Difficulties and Resistance to Spelling Reforms in the English language
http://en.wikipedia.org/wiki/English_spelling_reform

# Public resistance to spelling reform has been consistently strong, at least since the early 19th century, when spelling was codified by the influential English dictionaries of Samuel Johnson (1755) and Noah Webster (1806).
# English vocabulary is largely a melding of ancient Latin, Greek, French and Germanic terms, which have very different phonemes and approaches to spelling. Some reform proposals tend to favor one approach over the other, resulting in a large percentage of words that must change spelling to fit the new scheme.
# The large number of vowel sounds in English and the small number of vowel letters make phonemic spelling difficult to achieve. This is especially true for the three vowels /uː/ (e.g.: fume, moon), /ʌ/ (e.g.: hut, sun) and /ʊ/ (e.g.: look, put) which are represented in English by only two symbols, oo and u. Spelling these phonemically cannot be done without resorting to unusual or novel letter combinations, diacritic marks or the introduction of new letters[14].
# The variety of local accents makes it difficult to agree upon spellings which take into account most accents. Furthermore, some words have more than one acceptable pronunciation, regardless of dialect (e.g. economic, either). Spelling reform may solve this issue by continuing to allow multiple pronunciations of a standard spelling, as happens today with the modern standard spelling of such words, or by allowing multiple acceptable spellings for such words. Other spelling reform proposals impose a new spelling that is based on a particular pronunciation.
# Some inflections are pronounced differently in different words. For example, plural -s and possessive -'s are both pronounced differently in each of cat(')s (/s/), dog(')s (/z/) and horse(')s (/ɪz/). The handling of this particular difficulty distinguishes morphemic proposals, which tend to spell such inflectional endings the same, from phonemic proposals that spell the endings according to their pronunciation.
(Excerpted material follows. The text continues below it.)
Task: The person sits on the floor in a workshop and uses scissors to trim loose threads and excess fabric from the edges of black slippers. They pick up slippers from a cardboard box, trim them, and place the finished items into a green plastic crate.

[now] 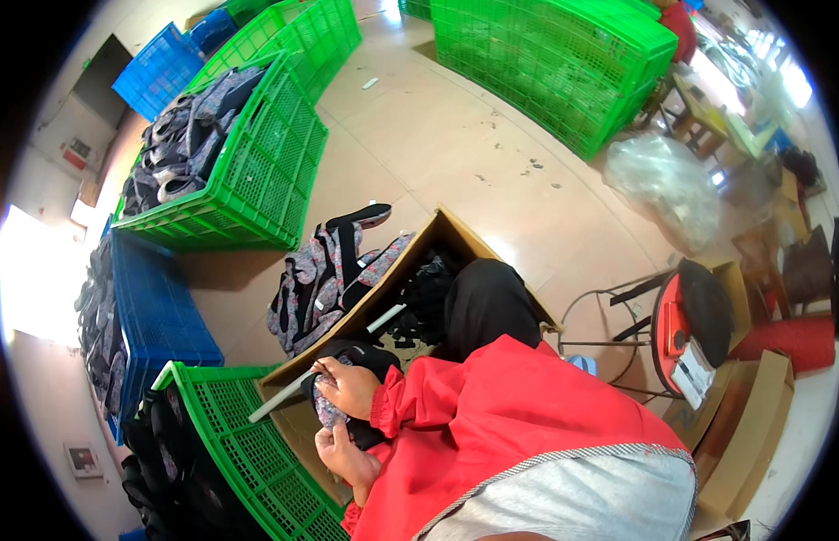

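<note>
A grey floral fabric piece with black parts [328,412] lies over my left knee, close to the rim of a cardboard box. My right hand [350,389] is closed on its upper part, fingers curled round the cloth. Lower down, my left hand [345,455] pinches the bottom edge of the same piece. A small dark tip shows by the right fingers; I cannot make out what it is. A white tube [279,398] passes close to the hands. Beyond the box [383,287], a pile of similar floral and black pieces [325,279] lies on the floor.
Left of me stand a green crate [230,451] and a blue crate [162,302] by dark pieces. Another green crate [257,171] holds more pieces. Green crates [545,72] are stacked far right, near a clear plastic bag [663,185]. A round red stool [669,334] stands at right.
</note>
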The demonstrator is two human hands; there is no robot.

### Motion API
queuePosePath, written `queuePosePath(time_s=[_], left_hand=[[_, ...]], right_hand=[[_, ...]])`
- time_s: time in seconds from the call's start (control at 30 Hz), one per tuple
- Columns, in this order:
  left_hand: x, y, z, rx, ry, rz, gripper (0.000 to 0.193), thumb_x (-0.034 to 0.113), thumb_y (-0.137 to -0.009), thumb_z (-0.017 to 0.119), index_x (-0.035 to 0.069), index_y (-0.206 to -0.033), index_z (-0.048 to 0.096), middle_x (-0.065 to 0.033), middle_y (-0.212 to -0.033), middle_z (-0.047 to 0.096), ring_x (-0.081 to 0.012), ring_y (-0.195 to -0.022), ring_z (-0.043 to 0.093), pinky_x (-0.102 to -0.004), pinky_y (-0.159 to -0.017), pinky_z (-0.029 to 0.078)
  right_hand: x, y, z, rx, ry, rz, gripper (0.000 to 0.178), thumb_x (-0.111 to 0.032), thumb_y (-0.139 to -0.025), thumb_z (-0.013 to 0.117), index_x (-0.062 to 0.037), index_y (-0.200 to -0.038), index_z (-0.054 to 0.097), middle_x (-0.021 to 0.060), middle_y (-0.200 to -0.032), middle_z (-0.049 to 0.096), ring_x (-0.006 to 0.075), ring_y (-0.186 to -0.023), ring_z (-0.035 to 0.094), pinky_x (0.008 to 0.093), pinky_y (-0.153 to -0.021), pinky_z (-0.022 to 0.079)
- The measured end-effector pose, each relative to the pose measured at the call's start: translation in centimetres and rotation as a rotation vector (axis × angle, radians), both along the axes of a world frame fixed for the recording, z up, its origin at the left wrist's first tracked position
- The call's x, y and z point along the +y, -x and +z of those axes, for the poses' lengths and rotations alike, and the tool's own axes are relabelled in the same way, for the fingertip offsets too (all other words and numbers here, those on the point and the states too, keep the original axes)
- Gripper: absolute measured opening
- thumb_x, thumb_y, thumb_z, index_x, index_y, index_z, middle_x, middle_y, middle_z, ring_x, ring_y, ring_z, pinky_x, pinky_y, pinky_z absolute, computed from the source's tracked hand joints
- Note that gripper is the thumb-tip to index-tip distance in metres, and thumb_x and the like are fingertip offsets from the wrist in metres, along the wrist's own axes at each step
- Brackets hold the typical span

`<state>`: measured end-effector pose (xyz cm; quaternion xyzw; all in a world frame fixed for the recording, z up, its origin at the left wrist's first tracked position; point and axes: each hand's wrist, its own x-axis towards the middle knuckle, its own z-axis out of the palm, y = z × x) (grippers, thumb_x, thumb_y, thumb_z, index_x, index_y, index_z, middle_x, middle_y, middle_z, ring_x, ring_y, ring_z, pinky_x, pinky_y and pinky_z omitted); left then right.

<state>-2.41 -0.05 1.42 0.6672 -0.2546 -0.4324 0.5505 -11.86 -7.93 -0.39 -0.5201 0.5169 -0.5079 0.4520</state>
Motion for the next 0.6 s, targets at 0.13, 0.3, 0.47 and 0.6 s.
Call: queuePosePath(time_s=[0.13,0.3,0.47,0.6], left_hand=[[-0.2,0.0,-1.7,-0.274,0.118,0.054,0.01,0.004,-0.087,0.062,0.004,-0.084,0.053,0.0043,-0.073,0.05,-0.0044,-0.06,0.043,-0.0213,-0.054,0.036],[-0.6,-0.3,-0.1,-0.836,0.145,0.039,0.013,-0.001,-0.079,0.061,0.0,-0.079,0.048,-0.0047,-0.073,0.045,-0.0177,-0.063,0.04,-0.0324,-0.059,0.037],[-2.0,-1.5,1.0,-1.209,0.318,-0.022,0.023,-0.004,-0.073,0.06,0.002,-0.07,0.038,-0.0112,-0.073,0.04,-0.0308,-0.068,0.042,-0.0411,-0.063,0.036],[-2.8,-2.3,1.5,-1.45,0.36,-0.052,0.021,-0.003,-0.071,0.061,0.001,-0.07,0.04,-0.0127,-0.072,0.041,-0.0339,-0.071,0.044,-0.0449,-0.067,0.037]], right_hand=[[0.1,-0.4,0.1,-0.021,0.002,-0.037,0.032,-0.019,-0.089,0.059,-0.0059,-0.117,0.055,0.0149,-0.101,0.069,0.0328,-0.092,0.067,0.0396,-0.08,0.053],[0.8,-0.2,-0.1,-0.122,-0.078,0.047,0.035,-0.02,-0.089,0.058,-0.0026,-0.119,0.051,0.0191,-0.107,0.067,0.0374,-0.1,0.064,0.0414,-0.087,0.051],[1.4,-0.5,-1.2,-0.23,-0.06,0.014,0.039,-0.014,-0.087,0.062,-0.0018,-0.122,0.049,0.0185,-0.113,0.064,0.0361,-0.106,0.062,0.0399,-0.093,0.047],[1.7,-0.6,-2.0,-0.236,-0.099,0.061,0.048,-0.009,-0.082,0.068,-0.0026,-0.125,0.047,0.0156,-0.118,0.061,0.0326,-0.112,0.059,0.0362,-0.098,0.045]])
# The English language is the only language in the top ten major languages that lacks a worldwide regulatory body with the power to promulgate changes to orthography. The establishment of such a body may be necessary before any coordinated efforts to reform English spelling can be undertaken globally.
# Some words are spelled so differently when compared with their pronunciation — such as tongue and stomach — that changing the spelling of such words would noticeably change the accustomed shape of the word. Similarly, the irregular spelling of very common words such as is, are, have, done and of makes it difficult to respell such words to remove the irregularity without introducing a noticeable change to the appearance of English text. Such difficulties tend to create acceptance issues.
# Spelling reforms render pre-reform writings more difficult to understand and read correctly in their original form, often necessitating translation and republication. Today, relatively few people choose to read classic literature in the original spellings as most of it has been republished using modern spellings.[15] Similarly, changes in "modern" spelling could require new translations of old text, and translation of previously "modern" texts into the new standard, in order to keep the works accessible going forward.
# For people profoundly deaf since birth or early childhood (who might already find reading and writing very challenging), each change of spelling would be arbitrary, as they would be unable to use sounds as a guide, and they would thus have to unlearn and learn each case individually.